The fourth studio album from Southend’s Barnett twins is probably the most accessible These New Puritans album so far. Do expect too many roller coaster-type thrills on Inside The Rose, but this is most certainly a rewarding listen for TNP fans and newcomers alike.

There are some delicious moments of contrasting light and dark tones on this album – often at the same time. Opener Infinity Vibraphones is a case in point. It is both soft and ominous, with the vibraphones of the track name providing a juxtaposition of impatient relaxation, rounded off with some emotive strings and a militaristic drumbeat.

This contrast of near blissful tones against a dark background features strongly on other tracks, such as A-R-P, with its arpeggiated keyboards giving way to some much softer tones interspersed with the occasional brief bout of heavy distorted bass.

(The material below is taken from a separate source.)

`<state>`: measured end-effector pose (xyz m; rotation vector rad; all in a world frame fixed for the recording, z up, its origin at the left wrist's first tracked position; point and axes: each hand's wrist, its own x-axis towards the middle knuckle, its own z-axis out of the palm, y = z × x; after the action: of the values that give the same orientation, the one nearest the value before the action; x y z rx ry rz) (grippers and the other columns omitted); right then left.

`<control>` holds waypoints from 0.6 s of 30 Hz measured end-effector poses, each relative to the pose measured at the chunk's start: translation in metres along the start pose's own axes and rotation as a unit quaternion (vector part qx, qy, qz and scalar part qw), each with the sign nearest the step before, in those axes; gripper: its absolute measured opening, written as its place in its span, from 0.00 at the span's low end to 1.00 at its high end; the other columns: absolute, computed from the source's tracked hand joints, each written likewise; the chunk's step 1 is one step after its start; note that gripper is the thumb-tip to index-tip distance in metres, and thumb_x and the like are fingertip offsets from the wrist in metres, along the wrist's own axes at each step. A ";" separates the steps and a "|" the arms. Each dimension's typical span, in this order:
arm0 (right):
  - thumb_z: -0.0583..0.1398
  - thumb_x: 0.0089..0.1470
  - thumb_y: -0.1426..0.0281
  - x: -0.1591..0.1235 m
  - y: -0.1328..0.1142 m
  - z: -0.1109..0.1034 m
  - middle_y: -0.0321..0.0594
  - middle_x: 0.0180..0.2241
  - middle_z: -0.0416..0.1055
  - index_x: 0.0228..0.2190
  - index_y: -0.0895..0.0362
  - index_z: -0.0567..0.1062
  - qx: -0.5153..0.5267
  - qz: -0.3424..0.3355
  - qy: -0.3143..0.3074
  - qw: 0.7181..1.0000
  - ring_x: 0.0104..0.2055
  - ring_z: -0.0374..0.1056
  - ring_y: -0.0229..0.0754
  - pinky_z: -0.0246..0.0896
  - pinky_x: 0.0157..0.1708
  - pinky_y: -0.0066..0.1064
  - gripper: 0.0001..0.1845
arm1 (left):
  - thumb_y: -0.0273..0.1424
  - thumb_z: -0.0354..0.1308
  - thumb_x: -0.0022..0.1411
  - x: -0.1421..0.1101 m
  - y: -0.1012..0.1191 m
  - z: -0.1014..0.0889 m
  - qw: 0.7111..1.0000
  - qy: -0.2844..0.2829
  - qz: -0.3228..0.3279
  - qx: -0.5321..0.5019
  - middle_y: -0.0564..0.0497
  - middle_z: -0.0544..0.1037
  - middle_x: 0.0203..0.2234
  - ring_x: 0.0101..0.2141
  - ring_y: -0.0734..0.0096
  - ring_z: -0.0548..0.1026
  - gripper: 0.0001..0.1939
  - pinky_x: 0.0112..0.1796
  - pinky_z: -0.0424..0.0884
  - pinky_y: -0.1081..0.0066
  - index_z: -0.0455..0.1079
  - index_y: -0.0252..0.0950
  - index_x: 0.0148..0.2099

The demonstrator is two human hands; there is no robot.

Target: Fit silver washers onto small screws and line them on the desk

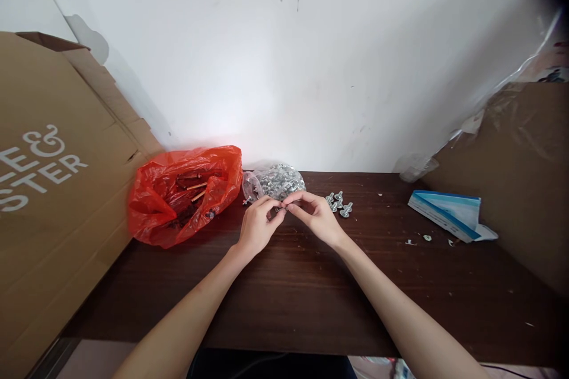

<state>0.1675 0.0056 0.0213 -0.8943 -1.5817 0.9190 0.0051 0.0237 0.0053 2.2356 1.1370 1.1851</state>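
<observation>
My left hand [258, 224] and my right hand [316, 217] meet above the dark wooden table, fingertips almost touching. Both pinch a small metal part [279, 209], mostly hidden by the fingers; its exact kind does not show. Just behind them lies a clear plastic bag [280, 180] full of small shiny metal pieces. To the right of my right hand is a small pile of silver metal pieces [340, 204] with round flat heads and short stems, like bolts.
A red plastic bag [153, 213] holding dark pieces and thin sticks stands at the left, beside a large cardboard box [53, 201]. On the right, a blue-and-white packet [448, 213] and scraps [427, 237] lie near another cardboard box [511, 172]. A white wall [311, 71] closes the back.
</observation>
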 end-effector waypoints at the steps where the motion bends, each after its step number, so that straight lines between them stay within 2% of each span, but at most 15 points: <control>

Like several of the tracks on Inside the Rose, the rhythm section is nowhere to be found on ARP, until very late on in the track. Where The Trees Are On Fire employs a similar tactic, which until the final third is a slow, beautiful lament, and the only real deployment of TNP’s trademark brass section on the album.

The reluctance to put real rhythm behind a lot of the tracks can feel frustrating at times, as the sense is that’s it’s always just around the corner, and on tracks such as Beyond Black Sun, it can start to feel a little dirge-like. However, the overall ominous beauty that’s on show overshadows this and while there are still some notes of discordance that TNP are well-known for, such as on Anti-Gravity or the twisted rhythms on the challenging but ultimately rewarding Into The Fire, they are nowhere near the levels seen on previous works.

Another fine work from a now well-established band exploring the possibilities within their unique style.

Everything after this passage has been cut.